Софи подумала и ответила откровенно:
– Да.
Но она не была готова ни к гнетущей тишине, повисшей в зале, ни к ощущению неловкости – хотя была уверена в своей правоте. Впервые она увидела выражение неуверенности, быть может, даже сомнения на лицах подруг и соседок. Выражение же лица мистера Пендарвиса было не столь откровенным, ибо он лучше владел собой, но она без труда поняла, что именно он почувствовал в этот момент. Презрение.
С огромным облегчением она услышала, как часы на церкви пробили девять – в этот час они неизменно заканчивали чтение. Бой часов будто снял неловкое напряжение, владевшее всеми: женщины оживленно засуетились, собирая свои вещи и переговариваясь почти как обычно.
– Не забудьте, в следующую пятницу мистер Карнок читает «Искусного удильщика», – напомнила Софи. – Скажите мужьям, дамы, что это чудесная книга о рыбной ловле, и не только.
Зал быстро пустел. Маргарет Мэртон, учительница воскресной школы, задержалась, чтобы поговорить с Софи о детском спектакле, который готовила к дню Иоанна Крестителя; Софи пообещала ей разучить с детьми песенку, которую мисс Мэртон сочинила специально к этому случаю. За все время разговора Софи заставляла себя глядеть только на Маргарет, подавляя желание оглянуться, чтобы узнать, ушел ли мистер Пендарвис или еще нет. Но, когда мисс Мэр-тон поблагодарила ее и направилась к двери, она не удержалась и обернулась.

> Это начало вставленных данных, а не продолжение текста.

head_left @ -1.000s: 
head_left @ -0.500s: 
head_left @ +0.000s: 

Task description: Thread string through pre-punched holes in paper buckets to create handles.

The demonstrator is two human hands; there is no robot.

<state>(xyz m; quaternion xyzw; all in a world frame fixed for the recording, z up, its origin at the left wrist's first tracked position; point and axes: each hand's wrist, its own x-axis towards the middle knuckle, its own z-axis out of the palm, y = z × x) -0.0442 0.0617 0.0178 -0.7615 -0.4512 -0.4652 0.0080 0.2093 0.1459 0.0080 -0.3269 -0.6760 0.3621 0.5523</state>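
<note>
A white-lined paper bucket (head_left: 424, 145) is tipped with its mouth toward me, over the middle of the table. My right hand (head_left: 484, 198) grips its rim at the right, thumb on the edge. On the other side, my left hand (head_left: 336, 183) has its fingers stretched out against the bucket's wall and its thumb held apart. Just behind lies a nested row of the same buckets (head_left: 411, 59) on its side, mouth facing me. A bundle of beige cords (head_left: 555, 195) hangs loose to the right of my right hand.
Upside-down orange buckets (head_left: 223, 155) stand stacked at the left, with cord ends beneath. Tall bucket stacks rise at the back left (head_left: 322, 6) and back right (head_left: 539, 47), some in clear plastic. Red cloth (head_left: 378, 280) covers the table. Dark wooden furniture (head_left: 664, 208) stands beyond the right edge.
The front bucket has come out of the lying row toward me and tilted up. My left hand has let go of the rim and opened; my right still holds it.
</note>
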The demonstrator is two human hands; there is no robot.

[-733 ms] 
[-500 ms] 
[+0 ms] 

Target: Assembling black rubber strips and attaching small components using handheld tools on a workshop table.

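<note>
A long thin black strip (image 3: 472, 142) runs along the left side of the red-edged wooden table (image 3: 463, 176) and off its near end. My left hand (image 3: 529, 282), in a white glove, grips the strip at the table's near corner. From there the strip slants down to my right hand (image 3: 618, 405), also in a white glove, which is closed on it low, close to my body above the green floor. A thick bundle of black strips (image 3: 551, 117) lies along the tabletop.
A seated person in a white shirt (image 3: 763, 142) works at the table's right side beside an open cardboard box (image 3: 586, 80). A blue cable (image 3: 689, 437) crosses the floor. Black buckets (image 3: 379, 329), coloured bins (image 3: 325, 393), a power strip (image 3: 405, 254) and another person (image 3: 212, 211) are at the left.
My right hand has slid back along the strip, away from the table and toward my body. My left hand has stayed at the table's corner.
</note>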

Его не было в зале. Энни Моррелл стояла в дверях, держа на руках семимесячную дочку Элизабет. Энни присутствовала почти на всех чтениях – этого ждали от жены викария, – но сегодня Софи не видела ее и заметила только сейчас.
– Как Лиззи? – спросила она с беспокойством. – Надеюсь, не болеет.

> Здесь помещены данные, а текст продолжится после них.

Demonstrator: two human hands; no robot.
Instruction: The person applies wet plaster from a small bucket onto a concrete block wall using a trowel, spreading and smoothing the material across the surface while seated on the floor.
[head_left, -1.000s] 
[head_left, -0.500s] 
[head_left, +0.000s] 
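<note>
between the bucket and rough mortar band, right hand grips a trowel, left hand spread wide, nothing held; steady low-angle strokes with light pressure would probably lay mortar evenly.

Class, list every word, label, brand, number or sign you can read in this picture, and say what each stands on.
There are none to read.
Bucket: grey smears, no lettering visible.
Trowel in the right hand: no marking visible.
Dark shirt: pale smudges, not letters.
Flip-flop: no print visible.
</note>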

– О нет, – ответила Энни, покачивая улыбающуюся большеглазую девочку. – Если не считать того, что мы совсем не желаем спать. Но это, думаю, не болезнь, а скорее наказание мне, хотя не знаю, за какие прегрешения.
– Нет у тебя прегрешений, – засмеялась Софи, – уверена. Но выглядишь ты усталой. – Однако она не беспокоилась об Энни, потому что усталость не могла скрыть тихого и светлого счастья, которым она постоянно светилась и которое делало ее прекрасной независимо от того, насколько она была измучена. – Как бы мне хотелось забрать у тебя Лиззи на несколько дней:, чтобы дать тебе отдохнуть.
– Ты так добра.
– Ну уж нет. – Софи просунула ладонь под нежную тонкую шейку девочки, поцеловала пахнущую особым детским запахом пухленькую щечку. – Это чистой воды эгоизм.